### Task description
Each line of the data below from the one holding "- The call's" to the one holding "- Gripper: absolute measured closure", inclusive, is to be reproduced exactly; no other line belongs in the answer.

Entries taken from a collection:

- - - - - - -

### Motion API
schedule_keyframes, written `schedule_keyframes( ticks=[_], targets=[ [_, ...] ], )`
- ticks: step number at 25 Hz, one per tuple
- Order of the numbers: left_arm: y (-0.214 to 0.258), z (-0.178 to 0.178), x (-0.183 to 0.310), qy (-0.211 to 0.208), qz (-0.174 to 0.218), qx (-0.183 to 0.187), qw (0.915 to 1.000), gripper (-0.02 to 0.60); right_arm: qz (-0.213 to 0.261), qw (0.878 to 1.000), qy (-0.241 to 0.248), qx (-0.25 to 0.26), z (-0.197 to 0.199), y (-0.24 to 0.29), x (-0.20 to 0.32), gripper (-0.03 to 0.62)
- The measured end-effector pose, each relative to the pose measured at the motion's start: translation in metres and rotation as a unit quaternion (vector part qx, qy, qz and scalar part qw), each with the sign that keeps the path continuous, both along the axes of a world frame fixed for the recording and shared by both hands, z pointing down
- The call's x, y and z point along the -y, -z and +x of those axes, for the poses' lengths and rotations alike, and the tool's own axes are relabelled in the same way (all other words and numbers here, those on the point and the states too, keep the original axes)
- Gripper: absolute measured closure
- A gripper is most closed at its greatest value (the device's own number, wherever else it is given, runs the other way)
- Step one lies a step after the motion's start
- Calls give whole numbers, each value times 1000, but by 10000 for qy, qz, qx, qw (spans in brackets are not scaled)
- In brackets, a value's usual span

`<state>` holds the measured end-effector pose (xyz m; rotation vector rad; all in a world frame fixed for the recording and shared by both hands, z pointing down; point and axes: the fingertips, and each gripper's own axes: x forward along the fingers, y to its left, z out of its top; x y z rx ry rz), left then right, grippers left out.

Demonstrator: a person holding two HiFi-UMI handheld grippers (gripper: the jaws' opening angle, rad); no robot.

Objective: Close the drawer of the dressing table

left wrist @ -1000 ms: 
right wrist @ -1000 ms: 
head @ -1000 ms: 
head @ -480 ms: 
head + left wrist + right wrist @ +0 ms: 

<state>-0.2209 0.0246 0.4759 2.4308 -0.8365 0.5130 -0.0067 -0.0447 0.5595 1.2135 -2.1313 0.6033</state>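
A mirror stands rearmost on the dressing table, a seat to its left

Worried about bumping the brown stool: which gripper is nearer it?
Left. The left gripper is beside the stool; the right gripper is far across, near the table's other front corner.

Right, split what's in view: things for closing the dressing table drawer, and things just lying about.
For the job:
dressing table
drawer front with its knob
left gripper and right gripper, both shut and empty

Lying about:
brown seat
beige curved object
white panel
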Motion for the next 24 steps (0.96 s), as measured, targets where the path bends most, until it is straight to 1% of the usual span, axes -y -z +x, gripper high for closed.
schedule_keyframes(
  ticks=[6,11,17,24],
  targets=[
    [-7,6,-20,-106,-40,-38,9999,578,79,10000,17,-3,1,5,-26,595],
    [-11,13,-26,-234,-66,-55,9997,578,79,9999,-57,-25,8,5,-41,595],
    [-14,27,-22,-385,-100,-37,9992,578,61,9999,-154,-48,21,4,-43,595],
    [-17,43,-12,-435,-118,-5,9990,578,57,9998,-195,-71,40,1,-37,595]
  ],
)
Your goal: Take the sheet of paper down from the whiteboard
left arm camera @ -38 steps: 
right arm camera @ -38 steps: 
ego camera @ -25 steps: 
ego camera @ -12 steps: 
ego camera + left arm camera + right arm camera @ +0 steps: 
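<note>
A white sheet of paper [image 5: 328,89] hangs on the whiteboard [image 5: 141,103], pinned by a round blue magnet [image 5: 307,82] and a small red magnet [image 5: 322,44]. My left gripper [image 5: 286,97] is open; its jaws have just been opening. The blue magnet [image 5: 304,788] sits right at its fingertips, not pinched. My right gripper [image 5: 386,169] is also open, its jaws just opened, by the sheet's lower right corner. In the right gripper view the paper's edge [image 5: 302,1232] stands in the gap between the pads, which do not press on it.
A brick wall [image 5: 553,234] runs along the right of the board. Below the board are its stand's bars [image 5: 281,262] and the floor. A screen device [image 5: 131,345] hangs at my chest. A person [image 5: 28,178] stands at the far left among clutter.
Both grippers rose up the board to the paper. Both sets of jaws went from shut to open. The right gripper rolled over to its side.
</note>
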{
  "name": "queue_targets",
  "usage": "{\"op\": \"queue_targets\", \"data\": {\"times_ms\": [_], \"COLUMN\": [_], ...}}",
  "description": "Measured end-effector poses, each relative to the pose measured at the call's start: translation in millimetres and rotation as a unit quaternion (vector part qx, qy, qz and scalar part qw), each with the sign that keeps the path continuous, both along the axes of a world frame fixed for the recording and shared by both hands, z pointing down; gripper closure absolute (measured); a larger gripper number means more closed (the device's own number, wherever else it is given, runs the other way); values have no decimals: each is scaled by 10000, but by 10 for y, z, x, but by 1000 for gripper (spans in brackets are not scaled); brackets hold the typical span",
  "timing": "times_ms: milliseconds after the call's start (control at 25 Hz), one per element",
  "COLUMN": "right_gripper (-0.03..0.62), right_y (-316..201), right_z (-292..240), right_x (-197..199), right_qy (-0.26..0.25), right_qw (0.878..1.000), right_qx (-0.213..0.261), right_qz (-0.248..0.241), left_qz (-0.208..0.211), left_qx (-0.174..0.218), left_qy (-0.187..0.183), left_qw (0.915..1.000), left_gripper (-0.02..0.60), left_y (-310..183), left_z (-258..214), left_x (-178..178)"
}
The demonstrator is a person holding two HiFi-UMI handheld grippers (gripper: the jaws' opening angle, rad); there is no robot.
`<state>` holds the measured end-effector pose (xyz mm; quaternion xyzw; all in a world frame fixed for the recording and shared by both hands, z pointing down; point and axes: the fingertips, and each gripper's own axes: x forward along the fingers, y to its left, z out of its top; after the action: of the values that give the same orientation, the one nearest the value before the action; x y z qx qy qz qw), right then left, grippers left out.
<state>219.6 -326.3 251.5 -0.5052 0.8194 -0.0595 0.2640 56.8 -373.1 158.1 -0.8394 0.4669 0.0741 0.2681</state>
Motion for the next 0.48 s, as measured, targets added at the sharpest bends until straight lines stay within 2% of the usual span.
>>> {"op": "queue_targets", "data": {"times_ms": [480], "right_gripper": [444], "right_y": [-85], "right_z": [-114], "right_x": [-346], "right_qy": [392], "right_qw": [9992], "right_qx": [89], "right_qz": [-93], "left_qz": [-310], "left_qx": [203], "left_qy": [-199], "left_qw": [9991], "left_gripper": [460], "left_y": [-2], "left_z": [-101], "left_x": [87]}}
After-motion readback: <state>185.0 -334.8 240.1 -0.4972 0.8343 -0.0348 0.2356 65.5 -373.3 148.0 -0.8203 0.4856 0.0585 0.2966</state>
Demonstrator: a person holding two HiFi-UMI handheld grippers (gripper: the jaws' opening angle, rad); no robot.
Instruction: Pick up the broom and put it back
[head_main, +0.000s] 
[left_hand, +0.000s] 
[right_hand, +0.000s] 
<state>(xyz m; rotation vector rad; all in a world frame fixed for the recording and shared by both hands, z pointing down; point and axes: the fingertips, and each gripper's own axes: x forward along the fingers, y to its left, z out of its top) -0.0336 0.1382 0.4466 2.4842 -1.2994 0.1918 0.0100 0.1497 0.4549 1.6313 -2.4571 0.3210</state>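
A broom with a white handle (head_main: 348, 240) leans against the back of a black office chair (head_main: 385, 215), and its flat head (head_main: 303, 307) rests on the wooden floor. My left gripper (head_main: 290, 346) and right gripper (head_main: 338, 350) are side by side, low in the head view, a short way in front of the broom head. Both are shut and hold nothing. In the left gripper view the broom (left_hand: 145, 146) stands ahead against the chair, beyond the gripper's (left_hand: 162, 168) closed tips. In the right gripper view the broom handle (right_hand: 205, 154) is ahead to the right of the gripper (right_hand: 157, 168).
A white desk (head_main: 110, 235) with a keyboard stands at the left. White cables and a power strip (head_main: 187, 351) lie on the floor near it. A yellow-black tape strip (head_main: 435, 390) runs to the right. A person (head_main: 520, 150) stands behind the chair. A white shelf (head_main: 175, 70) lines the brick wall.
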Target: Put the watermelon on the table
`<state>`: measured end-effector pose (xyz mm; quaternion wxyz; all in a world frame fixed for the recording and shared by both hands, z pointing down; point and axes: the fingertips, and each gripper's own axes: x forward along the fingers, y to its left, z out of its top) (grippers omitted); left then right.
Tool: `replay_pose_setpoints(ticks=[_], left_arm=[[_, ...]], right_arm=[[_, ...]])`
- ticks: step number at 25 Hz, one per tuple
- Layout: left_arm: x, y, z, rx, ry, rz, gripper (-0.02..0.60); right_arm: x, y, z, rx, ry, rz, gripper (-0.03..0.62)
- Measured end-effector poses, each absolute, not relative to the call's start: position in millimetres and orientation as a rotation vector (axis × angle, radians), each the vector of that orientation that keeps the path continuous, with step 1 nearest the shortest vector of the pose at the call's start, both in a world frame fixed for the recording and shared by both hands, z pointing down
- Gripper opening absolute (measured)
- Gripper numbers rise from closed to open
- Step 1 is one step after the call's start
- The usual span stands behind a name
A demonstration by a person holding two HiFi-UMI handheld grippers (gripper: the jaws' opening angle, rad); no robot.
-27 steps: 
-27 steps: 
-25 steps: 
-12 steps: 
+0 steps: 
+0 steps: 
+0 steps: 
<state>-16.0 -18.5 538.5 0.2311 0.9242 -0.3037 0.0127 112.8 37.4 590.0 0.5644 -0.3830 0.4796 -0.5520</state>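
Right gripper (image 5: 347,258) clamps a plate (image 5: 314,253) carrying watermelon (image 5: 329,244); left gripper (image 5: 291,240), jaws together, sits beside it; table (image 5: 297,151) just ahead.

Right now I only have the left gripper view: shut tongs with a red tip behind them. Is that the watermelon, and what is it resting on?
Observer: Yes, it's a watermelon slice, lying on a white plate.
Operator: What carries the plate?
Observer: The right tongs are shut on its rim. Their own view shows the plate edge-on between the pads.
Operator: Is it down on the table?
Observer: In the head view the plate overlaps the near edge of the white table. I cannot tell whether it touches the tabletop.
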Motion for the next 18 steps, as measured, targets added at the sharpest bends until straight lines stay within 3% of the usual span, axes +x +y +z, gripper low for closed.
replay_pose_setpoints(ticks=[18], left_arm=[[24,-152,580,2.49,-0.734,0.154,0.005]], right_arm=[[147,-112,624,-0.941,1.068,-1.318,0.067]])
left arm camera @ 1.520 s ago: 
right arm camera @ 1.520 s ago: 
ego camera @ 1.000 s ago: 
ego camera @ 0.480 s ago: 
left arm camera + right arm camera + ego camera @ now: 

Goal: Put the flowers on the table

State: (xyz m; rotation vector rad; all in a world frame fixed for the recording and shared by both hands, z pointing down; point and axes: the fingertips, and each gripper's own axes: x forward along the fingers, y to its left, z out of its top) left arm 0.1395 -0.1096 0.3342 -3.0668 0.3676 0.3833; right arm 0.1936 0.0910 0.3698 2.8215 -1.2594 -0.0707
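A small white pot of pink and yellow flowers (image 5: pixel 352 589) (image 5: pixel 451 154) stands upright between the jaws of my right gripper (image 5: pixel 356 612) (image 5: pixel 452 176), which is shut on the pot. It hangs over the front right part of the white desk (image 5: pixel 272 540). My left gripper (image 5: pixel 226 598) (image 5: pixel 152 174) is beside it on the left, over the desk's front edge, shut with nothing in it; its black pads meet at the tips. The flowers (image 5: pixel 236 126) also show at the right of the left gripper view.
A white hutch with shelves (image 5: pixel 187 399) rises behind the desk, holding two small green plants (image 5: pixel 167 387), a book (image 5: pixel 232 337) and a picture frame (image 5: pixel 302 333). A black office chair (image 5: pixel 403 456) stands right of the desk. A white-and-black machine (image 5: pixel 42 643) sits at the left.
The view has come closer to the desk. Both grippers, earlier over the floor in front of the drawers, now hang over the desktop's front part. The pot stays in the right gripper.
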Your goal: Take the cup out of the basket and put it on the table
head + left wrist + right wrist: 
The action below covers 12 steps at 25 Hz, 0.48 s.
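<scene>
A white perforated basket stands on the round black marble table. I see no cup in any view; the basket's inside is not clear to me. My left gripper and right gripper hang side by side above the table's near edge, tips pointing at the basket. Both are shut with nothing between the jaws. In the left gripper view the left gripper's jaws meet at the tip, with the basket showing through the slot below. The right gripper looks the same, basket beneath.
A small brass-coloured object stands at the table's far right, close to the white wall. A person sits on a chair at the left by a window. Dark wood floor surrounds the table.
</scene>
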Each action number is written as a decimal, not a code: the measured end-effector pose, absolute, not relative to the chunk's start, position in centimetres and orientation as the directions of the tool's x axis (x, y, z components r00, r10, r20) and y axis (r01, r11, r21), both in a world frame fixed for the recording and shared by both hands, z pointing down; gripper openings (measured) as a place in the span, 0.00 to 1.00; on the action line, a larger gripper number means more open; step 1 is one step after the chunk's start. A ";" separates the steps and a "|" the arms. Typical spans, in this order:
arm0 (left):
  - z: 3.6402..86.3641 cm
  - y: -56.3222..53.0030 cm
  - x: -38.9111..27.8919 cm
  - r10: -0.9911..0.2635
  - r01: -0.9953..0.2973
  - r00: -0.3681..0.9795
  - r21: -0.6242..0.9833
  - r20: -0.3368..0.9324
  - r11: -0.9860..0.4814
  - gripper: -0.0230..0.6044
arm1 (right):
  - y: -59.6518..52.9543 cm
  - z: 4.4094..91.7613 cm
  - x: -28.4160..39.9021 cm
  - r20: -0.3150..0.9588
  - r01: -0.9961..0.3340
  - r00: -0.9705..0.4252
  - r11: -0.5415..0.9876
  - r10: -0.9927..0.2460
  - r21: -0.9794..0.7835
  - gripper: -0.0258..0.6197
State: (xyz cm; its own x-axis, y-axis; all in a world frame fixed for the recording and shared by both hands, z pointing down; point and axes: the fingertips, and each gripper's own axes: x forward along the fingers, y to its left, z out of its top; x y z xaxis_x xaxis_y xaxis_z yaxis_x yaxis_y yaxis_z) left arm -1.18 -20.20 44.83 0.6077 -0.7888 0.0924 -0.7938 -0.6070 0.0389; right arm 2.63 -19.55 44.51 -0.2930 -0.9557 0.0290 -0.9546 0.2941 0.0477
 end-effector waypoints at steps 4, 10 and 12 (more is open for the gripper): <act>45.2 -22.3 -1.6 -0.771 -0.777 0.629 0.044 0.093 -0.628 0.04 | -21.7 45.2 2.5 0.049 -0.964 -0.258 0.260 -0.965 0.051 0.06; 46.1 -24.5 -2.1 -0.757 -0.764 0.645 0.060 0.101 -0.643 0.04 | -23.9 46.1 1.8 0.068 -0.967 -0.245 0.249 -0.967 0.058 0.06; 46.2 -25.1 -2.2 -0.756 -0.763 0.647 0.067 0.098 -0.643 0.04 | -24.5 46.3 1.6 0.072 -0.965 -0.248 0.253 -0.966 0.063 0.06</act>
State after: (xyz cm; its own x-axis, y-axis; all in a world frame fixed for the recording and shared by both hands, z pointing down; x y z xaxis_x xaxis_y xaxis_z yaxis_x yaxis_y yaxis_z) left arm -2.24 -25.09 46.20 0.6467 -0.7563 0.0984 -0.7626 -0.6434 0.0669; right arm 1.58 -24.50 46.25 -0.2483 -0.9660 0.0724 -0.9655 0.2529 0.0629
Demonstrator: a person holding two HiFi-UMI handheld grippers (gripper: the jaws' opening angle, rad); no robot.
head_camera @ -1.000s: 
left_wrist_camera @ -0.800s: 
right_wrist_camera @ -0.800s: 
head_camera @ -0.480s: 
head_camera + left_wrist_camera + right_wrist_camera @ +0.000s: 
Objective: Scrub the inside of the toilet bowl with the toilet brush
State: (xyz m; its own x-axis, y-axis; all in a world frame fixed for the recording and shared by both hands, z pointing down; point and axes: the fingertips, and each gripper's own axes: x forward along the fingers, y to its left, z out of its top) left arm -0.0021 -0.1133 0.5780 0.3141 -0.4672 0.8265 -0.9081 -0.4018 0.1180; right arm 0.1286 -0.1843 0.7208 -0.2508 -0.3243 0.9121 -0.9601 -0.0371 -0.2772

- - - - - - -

### Your solution
- The call's x, y and z point along the -y, -z and +x of those axes, for the poses' lengths and rotations alike, and the tool's own axes are relabelled in the same way (all other words and numbers here, those on the point and the states too, keep the original axes)
- Gripper: absolute measured closure

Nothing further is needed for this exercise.